Mit insgesamt 5000 Flüchtlingen kamen im März vergleichsweise wenige Menschen nach Deutschland - circa 200 pro Tag. Das sind die neuesten Zahlen, die Bundesinnenminister Thomas de Maizière in Berlin bekannt gab. Noch im Januar waren es mehr als 2000 Personen - täglich.

Der Rückgang sei ganz wesentlich auf das Schließen der Balkanroute zurückzuführen, sagte der Minister. Damit gestand er offen ein, von nationalen Maßnahmen, die Deutschland immer abgelehnt hatte, zu profitieren. Doch der Streit mit Österreich und den Westbalkanländer sei nun erledigt, so de Maizière. Der Grund: Mit dem EU-Türkei-Pakt, der Sicherung der Außengrenzen und dem europäischen Herangehen, gebe es nun eine nachhaltige Reduzierung.

Nach dieser Lesart hat sich Deutschland doch durchgesetzt. Beim deutsch-französischen Ministertreffen am Donnerstag hatte Angela Merkel noch einmal betont, dass es um den Schutz der Außengrenzen gehen müsse im Gegensatz zu nationalen Grenzschließungen.

Keine Jahresprognose

Doch nur eine Route ist derzeit sozusagen "geschlossen". In Libyen warten womöglich Hunderttausende neue Flüchtlinge - vor allem aus afrikanischen Ländern - auf eine Überfahrt nach Europa.
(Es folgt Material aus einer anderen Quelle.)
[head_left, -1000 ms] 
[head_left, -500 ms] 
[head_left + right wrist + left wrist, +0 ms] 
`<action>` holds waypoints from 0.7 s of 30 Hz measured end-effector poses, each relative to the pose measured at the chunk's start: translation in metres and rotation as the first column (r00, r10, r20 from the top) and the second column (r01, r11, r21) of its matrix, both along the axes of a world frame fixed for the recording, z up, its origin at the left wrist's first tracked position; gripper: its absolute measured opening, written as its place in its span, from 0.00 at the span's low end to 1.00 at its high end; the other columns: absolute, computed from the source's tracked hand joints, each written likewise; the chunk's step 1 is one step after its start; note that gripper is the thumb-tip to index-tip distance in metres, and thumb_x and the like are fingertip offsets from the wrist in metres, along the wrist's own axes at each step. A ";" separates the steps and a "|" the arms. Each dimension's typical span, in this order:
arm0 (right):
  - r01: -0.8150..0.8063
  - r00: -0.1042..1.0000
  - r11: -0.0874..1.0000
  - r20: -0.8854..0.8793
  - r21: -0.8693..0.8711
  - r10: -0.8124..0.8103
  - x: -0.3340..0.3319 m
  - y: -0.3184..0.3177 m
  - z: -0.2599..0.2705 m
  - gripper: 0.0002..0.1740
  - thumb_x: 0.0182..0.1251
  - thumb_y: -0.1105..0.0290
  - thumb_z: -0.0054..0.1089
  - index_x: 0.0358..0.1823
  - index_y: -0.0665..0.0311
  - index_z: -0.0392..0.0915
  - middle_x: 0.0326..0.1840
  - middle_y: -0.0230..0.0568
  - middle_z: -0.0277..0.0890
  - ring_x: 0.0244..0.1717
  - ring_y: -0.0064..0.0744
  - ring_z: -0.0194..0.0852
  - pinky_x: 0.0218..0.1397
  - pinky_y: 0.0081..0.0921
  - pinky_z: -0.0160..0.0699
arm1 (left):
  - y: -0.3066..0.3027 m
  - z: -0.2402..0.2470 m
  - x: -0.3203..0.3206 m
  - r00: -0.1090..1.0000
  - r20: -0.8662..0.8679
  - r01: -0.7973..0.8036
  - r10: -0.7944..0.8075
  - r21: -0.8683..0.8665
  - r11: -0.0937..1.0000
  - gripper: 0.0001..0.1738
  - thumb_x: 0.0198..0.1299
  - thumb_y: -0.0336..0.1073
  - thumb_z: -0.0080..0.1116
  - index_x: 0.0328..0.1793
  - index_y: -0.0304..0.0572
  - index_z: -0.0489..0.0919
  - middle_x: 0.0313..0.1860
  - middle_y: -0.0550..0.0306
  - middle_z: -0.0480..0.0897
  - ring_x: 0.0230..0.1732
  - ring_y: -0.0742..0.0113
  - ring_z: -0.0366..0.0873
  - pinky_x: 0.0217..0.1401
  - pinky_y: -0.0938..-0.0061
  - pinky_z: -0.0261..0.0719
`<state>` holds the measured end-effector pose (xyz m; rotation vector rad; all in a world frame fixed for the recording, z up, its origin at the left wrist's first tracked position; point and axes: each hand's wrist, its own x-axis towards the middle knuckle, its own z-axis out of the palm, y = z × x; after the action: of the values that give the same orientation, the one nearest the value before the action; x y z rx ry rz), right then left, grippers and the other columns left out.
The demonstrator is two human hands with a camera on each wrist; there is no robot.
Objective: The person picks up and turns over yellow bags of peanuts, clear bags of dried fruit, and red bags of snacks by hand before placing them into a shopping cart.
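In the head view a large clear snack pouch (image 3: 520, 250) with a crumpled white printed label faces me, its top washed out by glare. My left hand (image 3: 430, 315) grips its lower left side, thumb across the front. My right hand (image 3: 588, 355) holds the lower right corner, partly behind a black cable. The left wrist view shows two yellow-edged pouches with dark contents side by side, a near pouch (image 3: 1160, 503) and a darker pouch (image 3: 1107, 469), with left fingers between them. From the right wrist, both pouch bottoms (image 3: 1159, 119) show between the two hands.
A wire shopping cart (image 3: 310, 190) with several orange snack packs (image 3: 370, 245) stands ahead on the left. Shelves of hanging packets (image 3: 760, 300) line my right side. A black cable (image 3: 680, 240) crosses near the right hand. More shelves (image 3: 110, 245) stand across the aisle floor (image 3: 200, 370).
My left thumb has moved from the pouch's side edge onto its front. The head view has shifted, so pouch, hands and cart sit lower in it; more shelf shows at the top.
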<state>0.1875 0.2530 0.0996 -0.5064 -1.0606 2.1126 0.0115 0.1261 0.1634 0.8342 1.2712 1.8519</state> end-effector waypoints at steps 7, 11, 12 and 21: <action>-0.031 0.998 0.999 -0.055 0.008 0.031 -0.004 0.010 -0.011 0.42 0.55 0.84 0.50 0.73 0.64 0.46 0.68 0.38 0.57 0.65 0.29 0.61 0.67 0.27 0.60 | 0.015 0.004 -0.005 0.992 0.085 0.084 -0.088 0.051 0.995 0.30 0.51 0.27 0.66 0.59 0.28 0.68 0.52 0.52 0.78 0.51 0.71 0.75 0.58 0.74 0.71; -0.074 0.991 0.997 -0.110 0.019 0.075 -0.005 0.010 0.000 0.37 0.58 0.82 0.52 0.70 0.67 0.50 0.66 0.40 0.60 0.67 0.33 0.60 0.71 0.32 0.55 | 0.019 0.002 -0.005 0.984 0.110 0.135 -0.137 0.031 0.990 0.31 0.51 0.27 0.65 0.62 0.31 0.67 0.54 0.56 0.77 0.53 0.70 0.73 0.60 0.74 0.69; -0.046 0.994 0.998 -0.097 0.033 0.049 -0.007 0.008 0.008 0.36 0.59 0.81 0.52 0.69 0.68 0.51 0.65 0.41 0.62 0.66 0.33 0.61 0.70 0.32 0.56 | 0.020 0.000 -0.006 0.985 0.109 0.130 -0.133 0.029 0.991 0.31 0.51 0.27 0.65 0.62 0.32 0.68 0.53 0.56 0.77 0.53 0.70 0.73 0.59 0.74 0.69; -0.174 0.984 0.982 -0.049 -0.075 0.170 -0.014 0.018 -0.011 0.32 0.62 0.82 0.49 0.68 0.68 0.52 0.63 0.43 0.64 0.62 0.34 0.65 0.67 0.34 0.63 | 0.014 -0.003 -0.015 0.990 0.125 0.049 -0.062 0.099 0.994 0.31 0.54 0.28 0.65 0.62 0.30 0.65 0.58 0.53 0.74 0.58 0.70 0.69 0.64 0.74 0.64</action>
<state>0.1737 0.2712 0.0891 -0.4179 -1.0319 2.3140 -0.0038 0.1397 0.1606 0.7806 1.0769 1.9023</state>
Die Schlepperbanden seien bereits "voll in Aktion", wurde am Freitag Entwicklungsminister Gerd Müller zitiert.

Anfang der Woche wurde auf einer Fachtagung zur Flüchtlingspolitik der Bundesakademie für Flüchtlingspolitik eine nicht-offizielle Karte herumgereicht, auf der zwei Dutzend neue Fluchtrouten nach Europa aufgemalt waren. Vor diesem Hintergrund wollte der Innenminister keine Jahresprognose abgeben, weil das nicht seriös wäre.

Fleißige Beamte

Noch immer sind Hundertausende Flüchtlinge in Deutschland, die von den Behörden noch "bearbeitet" werden müssen. Zwei Kennzahlen geben Auskunft darüber, wie es damit vorangeht. Zum einen das sogenannte Easy-System, in dem Flüchtlinge registriert werden, zum anderen die Zahl der Asylanträge. Für Letzteres ist das Bundesamt für Migration und Flüchtlinge (BAMF) zuständig. Die Behörde wurde in den letzten Monaten massiv aufgestockt und teilweise mit Hilfe externer Berater neu organisiert. Im Ergebnis hat sich die Zahl der Asyl-Entscheidungen im ersten Quartal 2016 gegenüber dem Vorjahreszeitraum verdreifacht, gab BAMF-Chef Frank-Jürgen Weise bekannt. Zwei Drittel davon dürfen bleiben, sie bekamen einen positiven Asylbescheid.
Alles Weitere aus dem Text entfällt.